### WORK ITEM
When copying the data, keep every line exactly the same.

** DATA follows **

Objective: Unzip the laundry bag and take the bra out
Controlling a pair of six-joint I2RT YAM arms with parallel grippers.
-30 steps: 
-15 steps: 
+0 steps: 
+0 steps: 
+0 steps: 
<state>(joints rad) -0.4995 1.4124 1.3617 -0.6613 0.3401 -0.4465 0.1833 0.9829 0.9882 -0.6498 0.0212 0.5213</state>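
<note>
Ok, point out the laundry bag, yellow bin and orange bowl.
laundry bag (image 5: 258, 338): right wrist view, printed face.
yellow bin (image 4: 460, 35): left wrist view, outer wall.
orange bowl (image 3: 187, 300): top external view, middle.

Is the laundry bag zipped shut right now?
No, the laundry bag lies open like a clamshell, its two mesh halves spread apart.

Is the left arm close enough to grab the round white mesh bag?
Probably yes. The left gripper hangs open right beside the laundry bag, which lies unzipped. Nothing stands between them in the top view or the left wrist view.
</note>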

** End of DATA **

### PROBLEM SOLUTION
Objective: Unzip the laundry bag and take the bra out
Controlling a pair of six-joint I2RT YAM arms with parallel grippers.
-30 steps: 
-15 steps: 
+0 steps: 
+0 steps: 
+0 steps: 
<state>(joints rad) -0.4995 1.4124 1.3617 -0.6613 0.3401 -0.4465 0.1833 0.9829 0.9882 -0.6498 0.0212 0.5213</state>
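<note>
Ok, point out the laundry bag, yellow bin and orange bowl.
laundry bag (image 5: 258, 338): right wrist view, printed face.
yellow bin (image 4: 460, 35): left wrist view, outer wall.
orange bowl (image 3: 187, 300): top external view, middle.

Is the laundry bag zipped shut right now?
No, the laundry bag lies open like a clamshell, its two mesh halves spread apart.

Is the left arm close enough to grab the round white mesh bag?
Probably yes. The left gripper hangs open right beside the laundry bag, which lies unzipped. Nothing stands between them in the top view or the left wrist view.
</note>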

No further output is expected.